Abdeen Mohammad Bosem, Chowdhury Nazif A, Hayden Melvin R, Ibdah Jamal A
Department of Internal Medicine,2 University of Missouri-Columbia School of Medicine, Columbia, MO 65212, USA.
J Cardiometab Syndr. 2006 Winter;1(1):36-40. doi: 10.1111/j.0197-3118.2006.05523.x.

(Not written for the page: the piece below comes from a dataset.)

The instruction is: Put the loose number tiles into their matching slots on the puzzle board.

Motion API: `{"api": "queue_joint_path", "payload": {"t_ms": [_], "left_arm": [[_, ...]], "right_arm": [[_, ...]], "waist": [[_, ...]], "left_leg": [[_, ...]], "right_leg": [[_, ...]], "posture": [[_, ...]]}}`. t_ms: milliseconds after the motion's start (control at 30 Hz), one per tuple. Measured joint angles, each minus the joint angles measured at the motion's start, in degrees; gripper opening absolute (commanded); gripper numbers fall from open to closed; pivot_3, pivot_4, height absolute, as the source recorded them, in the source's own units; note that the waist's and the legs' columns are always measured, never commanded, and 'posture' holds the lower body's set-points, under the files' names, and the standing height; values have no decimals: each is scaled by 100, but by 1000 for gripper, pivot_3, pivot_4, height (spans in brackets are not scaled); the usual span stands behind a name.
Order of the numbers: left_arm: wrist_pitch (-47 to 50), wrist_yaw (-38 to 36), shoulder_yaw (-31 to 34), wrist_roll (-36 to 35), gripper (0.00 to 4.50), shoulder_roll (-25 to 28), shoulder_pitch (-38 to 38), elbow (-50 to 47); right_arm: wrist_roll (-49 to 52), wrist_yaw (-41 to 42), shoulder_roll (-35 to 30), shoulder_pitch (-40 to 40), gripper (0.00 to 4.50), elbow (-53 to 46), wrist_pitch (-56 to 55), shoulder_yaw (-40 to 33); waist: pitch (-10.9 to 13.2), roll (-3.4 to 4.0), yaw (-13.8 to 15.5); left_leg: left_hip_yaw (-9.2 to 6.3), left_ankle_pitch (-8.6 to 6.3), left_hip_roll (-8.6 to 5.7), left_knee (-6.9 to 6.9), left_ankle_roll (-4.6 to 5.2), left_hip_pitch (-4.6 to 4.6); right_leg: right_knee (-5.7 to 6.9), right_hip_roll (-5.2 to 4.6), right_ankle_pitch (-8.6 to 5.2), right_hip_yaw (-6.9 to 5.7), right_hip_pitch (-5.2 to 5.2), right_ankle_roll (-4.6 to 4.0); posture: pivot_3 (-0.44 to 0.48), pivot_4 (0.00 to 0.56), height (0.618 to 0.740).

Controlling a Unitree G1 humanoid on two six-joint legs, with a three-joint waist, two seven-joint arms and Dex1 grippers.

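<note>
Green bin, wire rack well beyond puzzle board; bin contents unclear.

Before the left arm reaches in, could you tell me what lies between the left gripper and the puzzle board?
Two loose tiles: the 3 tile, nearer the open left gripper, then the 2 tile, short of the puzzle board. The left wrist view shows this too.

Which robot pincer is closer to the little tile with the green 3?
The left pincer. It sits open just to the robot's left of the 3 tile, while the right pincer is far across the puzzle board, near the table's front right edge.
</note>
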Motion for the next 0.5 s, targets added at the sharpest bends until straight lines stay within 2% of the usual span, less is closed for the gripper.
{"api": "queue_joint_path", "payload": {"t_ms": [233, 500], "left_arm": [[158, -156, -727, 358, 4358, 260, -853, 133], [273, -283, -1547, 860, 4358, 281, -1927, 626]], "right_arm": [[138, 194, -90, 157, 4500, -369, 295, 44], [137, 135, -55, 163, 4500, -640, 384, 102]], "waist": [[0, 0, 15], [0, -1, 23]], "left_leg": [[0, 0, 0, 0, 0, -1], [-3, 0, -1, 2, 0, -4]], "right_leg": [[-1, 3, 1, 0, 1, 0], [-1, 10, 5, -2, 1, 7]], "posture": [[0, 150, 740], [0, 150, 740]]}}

Nonalcoholic fatty liver disease (NAFLD) is now considered to be the most common liver disease in the United States and involves a spectrum of progressive histopathologic changes. Common risk factors associated with NAFLD include obesity, diabetes, and hyperlipidemia. Although most patients with NAFLD have simple hepatic steatosis, a significant number develop nonalcoholic steatohepatitis, which may progress to fibrosis, cirrhosis, or end-stage liver disease. There is increasing evidence that NAFLD is a common feature in patients with the cardiometabolic syndrome, a onstellation of metabolic, cardiovascular, renal, and inflammatory abnormalities in which insulin resistance is thought to play a key role in end-organ pathogenesis. NAFLD is usually diagnosed after abnormal liver chemistry results are found during routine laboratory testing. No therapy has been proven effective for treating NAFLD/nonalcoholic steatohepatitis. Expert opinion emphasizes the importance of exercise, weight loss in obese and overweight individuals, treatment of hyperlipidemia, and glucose control.
非酒精性脂肪性肝病(NAFLD)目前被认为是美国最常见的肝脏疾病,涉及一系列渐进性的组织病理学变化。与NAFLD相关的常见风险因素包括肥胖、糖尿病和高脂血症。虽然大多数NAFLD患者仅有单纯性肝脂肪变性,但相当数量的患者会发展为非酒精性脂肪性肝炎,后者可能进展为纤维化、肝硬化或终末期肝病。越来越多的证据表明,NAFLD是心脏代谢综合征患者的一个常见特征,心脏代谢综合征是一组代谢、心血管、肾脏和炎症异常,其中胰岛素抵抗被认为在终末器官发病机制中起关键作用。NAFLD通常在常规实验室检测中发现肝脏化学指标异常后得以诊断。尚未有治疗方法被证明对治疗NAFLD/非酒精性脂肪性肝炎有效。专家意见强调运动、肥胖和超重个体减重、治疗高脂血症以及控制血糖的重要性。